At dawn on the westernmost coast the first ones began their song. It had been a cloudy morning and the sun barely made an appearance, but the beings rose upon their legs, rose to over ten feet in height, and began emitting a sound. It was immense, it was illogical, and it seemed to dissolve the clouds. The sky cleared as if a giant dial had been turned. The blue vastness consumed any and all haze, swallowed the clouds into mysterious, invisible holes, allowed the sun to burn unhindered. Their song increased in magnitude, it could be heard for miles, it would be heard the world over by everyone.

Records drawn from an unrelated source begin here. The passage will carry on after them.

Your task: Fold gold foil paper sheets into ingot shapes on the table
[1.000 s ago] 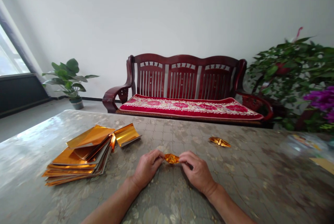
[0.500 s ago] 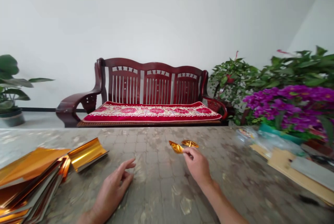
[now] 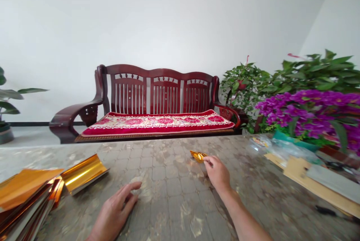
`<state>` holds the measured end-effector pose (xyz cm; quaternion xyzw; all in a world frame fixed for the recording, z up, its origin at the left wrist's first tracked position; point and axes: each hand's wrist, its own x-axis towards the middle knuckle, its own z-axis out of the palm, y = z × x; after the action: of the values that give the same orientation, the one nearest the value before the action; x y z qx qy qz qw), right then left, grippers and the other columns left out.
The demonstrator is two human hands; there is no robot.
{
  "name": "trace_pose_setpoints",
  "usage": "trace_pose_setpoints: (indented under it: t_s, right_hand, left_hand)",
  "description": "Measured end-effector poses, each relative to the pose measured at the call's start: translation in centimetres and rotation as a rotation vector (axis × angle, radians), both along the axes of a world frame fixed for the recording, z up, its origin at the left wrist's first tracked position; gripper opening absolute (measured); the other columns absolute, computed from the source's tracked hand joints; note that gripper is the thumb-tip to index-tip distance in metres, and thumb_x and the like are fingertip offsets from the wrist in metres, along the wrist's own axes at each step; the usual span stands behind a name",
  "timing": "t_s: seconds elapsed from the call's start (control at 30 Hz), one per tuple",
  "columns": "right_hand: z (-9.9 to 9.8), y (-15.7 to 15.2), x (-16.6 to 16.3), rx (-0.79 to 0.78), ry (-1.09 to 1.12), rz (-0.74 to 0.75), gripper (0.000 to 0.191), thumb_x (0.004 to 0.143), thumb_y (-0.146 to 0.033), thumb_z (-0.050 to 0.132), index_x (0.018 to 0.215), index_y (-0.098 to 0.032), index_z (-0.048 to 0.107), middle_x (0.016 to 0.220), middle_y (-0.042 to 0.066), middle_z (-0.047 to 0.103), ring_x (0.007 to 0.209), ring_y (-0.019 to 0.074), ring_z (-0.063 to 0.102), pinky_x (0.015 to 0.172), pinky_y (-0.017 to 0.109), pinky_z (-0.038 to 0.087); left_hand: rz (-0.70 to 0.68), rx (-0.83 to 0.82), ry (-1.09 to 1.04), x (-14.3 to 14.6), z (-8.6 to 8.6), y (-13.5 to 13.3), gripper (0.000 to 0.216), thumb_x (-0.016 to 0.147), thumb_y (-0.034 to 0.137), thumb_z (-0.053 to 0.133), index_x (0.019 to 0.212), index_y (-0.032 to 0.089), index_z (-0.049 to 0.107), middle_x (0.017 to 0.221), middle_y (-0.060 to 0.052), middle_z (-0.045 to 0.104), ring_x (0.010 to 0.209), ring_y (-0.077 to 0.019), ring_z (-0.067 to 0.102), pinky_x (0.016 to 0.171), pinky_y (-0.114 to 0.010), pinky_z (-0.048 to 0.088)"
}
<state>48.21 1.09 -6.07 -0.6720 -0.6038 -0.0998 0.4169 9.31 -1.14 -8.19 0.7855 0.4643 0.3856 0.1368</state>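
1. Broadly, a grey-brown tabletop [image 3: 157, 196], floral-patterned with a fine grid and a soft sheen, fronts a smooth pale wall [image 3: 168, 23].
2. Behind it stands a glossy dark-red slatted settee [image 3: 165, 96] with a flowered red mat [image 3: 157, 121].
3. Toward the tabletop's far edge, the right hand [image 3: 218, 173] pinches one end of a crinkled, pointed gold-foil piece [image 3: 197, 156].
4. The left hand [image 3: 116, 207] is relaxed, thumb apart from loosely bent fingers.
5. Leftward lie stacked shiny gold sheets [image 3: 30, 181] and one curled sheet [image 3: 84, 173].
6. Purple flowers [image 3: 312, 113] fill the right.
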Motion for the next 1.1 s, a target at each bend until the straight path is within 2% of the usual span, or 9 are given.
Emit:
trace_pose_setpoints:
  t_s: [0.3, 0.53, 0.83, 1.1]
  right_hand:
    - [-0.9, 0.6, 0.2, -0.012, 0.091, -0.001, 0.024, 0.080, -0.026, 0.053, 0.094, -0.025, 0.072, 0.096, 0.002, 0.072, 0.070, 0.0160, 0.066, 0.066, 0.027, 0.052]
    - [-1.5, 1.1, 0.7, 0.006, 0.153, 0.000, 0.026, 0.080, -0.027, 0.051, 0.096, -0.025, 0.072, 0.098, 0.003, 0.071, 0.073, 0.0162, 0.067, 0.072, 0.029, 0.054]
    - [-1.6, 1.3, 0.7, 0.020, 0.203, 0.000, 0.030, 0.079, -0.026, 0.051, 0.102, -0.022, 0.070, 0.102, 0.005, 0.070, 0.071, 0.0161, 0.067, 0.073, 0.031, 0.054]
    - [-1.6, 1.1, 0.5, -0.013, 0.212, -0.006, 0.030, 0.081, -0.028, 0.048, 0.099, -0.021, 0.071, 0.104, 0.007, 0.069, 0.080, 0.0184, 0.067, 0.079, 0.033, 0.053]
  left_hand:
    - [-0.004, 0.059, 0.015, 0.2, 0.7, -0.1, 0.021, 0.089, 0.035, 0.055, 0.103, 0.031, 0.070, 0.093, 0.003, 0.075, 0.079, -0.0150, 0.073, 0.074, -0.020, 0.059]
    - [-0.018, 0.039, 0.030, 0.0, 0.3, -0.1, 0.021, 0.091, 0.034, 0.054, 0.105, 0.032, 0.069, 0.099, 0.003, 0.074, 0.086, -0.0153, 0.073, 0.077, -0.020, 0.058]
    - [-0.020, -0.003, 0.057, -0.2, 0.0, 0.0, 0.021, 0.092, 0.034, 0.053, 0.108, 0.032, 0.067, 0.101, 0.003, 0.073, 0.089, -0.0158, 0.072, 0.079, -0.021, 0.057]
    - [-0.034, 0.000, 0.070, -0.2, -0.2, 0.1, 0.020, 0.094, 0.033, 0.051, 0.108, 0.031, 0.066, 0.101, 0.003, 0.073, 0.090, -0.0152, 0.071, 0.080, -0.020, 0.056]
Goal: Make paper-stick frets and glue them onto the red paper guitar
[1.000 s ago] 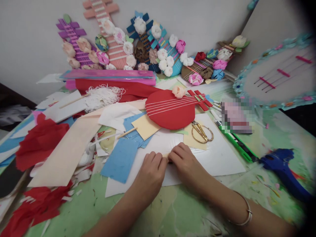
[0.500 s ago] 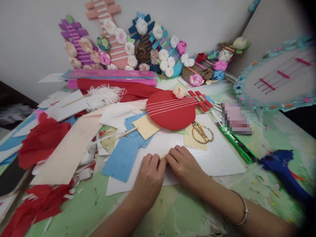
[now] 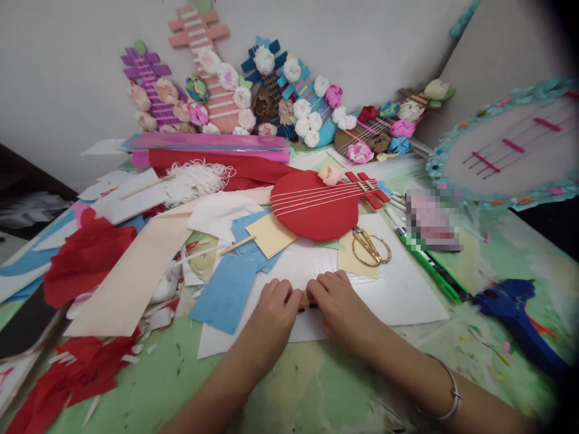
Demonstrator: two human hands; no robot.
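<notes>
Both hands rest on a white paper sheet [image 3: 398, 289] near the table's front. My left hand [image 3: 274, 316] and my right hand [image 3: 337, 301] meet fingertip to fingertip, fingers curled and pressed together on a small yellowish piece [image 3: 306, 298] between them, mostly hidden. A silver bangle [image 3: 447, 392] circles my right wrist. Just beyond the hands lie gold scissors [image 3: 371, 246] and a red paper guitar [image 3: 316, 202] with white strings.
Paper scraps crowd the left: blue sheet [image 3: 224, 292], beige strip [image 3: 136, 277], red tissue [image 3: 85, 256]. A green utility knife [image 3: 429, 268] and blue glue gun [image 3: 515, 307] lie on the right. Flower-decorated paper instruments [image 3: 271, 102] lean on the back wall. A round teal-rimmed board [image 3: 511, 144] stands right.
The hands stay together on the small piece, shifting only slightly on the white sheet. The view has tilted a little, so everything sits lower in frame.
</notes>
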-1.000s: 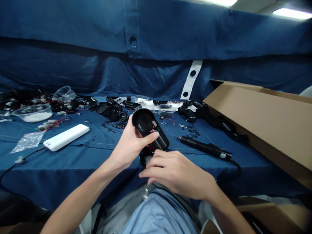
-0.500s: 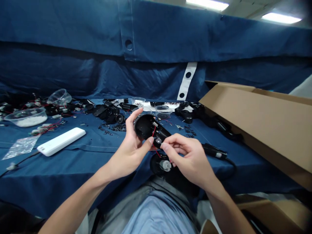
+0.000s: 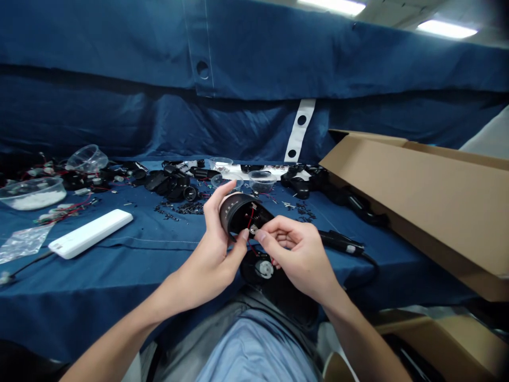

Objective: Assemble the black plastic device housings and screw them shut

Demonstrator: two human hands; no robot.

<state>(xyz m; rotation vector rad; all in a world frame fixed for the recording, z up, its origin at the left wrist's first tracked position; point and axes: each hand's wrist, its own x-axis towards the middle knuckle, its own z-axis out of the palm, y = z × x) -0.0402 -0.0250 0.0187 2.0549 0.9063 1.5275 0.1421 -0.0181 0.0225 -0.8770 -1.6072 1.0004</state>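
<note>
A hollow black housing (image 3: 233,209) tilts in my left grip (image 3: 214,254), red wire (image 3: 251,214) showing inside, while a small shiny part (image 3: 253,229) sits at my right grip's (image 3: 298,252) fingertips, above a round black piece (image 3: 249,268) bearing a pale disc (image 3: 264,269).

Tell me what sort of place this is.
Most likely a workshop bench for small electrical parts: the left hand holds a black shell with red wire inside, a corded black tool lies nearby, and tiny dark pieces are scattered across the blue cloth.
</note>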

Imagine the sound of a distant train echoing off canyon walls, imagine the sound of a thousand airplanes passing one mile overhead, imagine an Aeolian harp made of telephone wires stretched between a valley playing in a hurricane. Now imagine all of this combined and conducted by an idiot god. The ground vibrated, or more likely it danced in tune with it. The entire planet sang the song. With the coming of the sun came the aria of these beings, and nowhere in the world was a cloud to be found by the end of the day. The sky had been drained of everything and still they sang.

Nightfall came but the singers continued into the darkness. For exactly twenty four hours they intoned. The break of dawn arrived the next day and they stopped. The silence was almost overwhelming. These silent monsters then were the first to leave. Carried into the waters with amazing precision and control, their eighteen legs propelled them from wherever they came, back to wherever they headed, to the mysterious protection of liquid earth. As each one disappeared from view another would follow. And so it went around the planet for the duration of the day. Finally, all had returned to their origins, and still the entire sky was cloudless. The planet had a barren blue skin; she was naked and rainless.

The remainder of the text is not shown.